_TASK TO COMPLETE_
Give back an exact copy of the listing that follows, without the pictures.

_RAW DATA_
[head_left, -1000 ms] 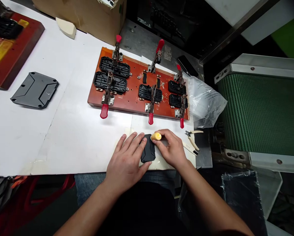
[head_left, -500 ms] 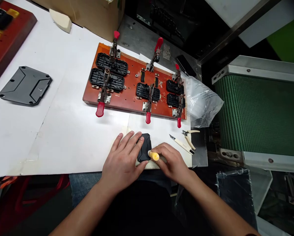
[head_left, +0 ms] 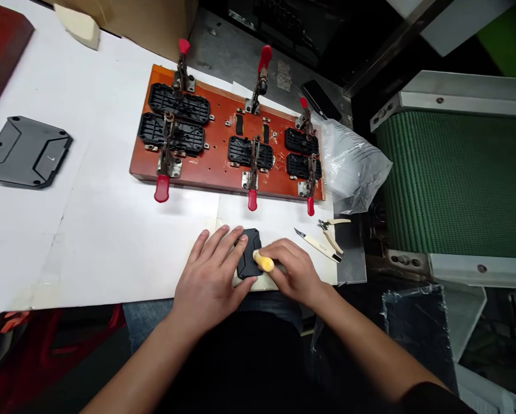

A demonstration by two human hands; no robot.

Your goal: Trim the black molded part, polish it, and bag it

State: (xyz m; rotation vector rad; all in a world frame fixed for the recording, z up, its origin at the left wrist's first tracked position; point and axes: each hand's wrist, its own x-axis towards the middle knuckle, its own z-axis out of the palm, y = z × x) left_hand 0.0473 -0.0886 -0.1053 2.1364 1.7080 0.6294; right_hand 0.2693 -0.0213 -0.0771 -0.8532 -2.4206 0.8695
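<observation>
A small dark grey plastic cover (head_left: 249, 253) lies at the near edge of the white table. My left hand (head_left: 212, 270) rests flat over its left side, fingers spread, with the thumb by the lower edge. In my right hand (head_left: 293, 269) is a tool with a rounded yellow handle (head_left: 263, 262), tilted over the cover's right edge. The working end of this tool is hidden, so I cannot tell its kind. To the right of my right hand lie a cream-handled craft knife (head_left: 318, 245) and small cutting pliers (head_left: 332, 233).
Beyond my hands stands a red-brown fixture board (head_left: 223, 155) with red-handled toggle clamps over several black plastic parts. A larger grey cover (head_left: 27, 152) lies at left. A clear plastic bag (head_left: 352, 164), a phone (head_left: 322, 99) and a green conveyor belt (head_left: 451, 184) are at right.
The yellow-handled tool has shifted slightly away from me along the cover's right edge, and its handle leans differently. My left hand stays on the cover. The whole view has shifted a little.
</observation>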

_TASK ANSWER_
[head_left, -1000 ms] 
[head_left, -500 ms] 
[head_left, +0 ms] 

A demonstration by two human hands; no robot.

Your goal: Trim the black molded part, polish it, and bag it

State: (xyz m; rotation vector rad; all in a world frame fixed for the recording, z up, its origin at the left wrist's first tracked position; point and axes: each hand's wrist, its own x-axis towards the middle knuckle, its own z-axis out of the palm, y = z × x) left_hand 0.0473 -0.0886 -0.1053 2.1364 1.7080 0.6294; right_hand 0.2693 -0.0213 -0.0771 -0.8532 -2.4206 0.8695
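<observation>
A small dark grey plastic cover (head_left: 249, 253) lies at the near edge of the white table. My left hand (head_left: 212, 270) rests flat over its left side, fingers spread, with the thumb by the lower edge. In my right hand (head_left: 293, 269) is a tool with a rounded yellow handle (head_left: 263, 262), tilted over the cover's right edge. The working end of this tool is hidden, so I cannot tell its kind. To the right of my right hand lie a cream-handled craft knife (head_left: 318, 245) and small cutting pliers (head_left: 332, 233).
Beyond my hands stands a red-brown fixture board (head_left: 223, 155) with red-handled toggle clamps over several black plastic parts. A larger grey cover (head_left: 27, 152) lies at left. A clear plastic bag (head_left: 352, 164), a phone (head_left: 322, 99) and a green conveyor belt (head_left: 451, 184) are at right.
The yellow-handled tool has shifted slightly away from me along the cover's right edge, and its handle leans differently. My left hand stays on the cover. The whole view has shifted a little.
</observation>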

The requested output is complete.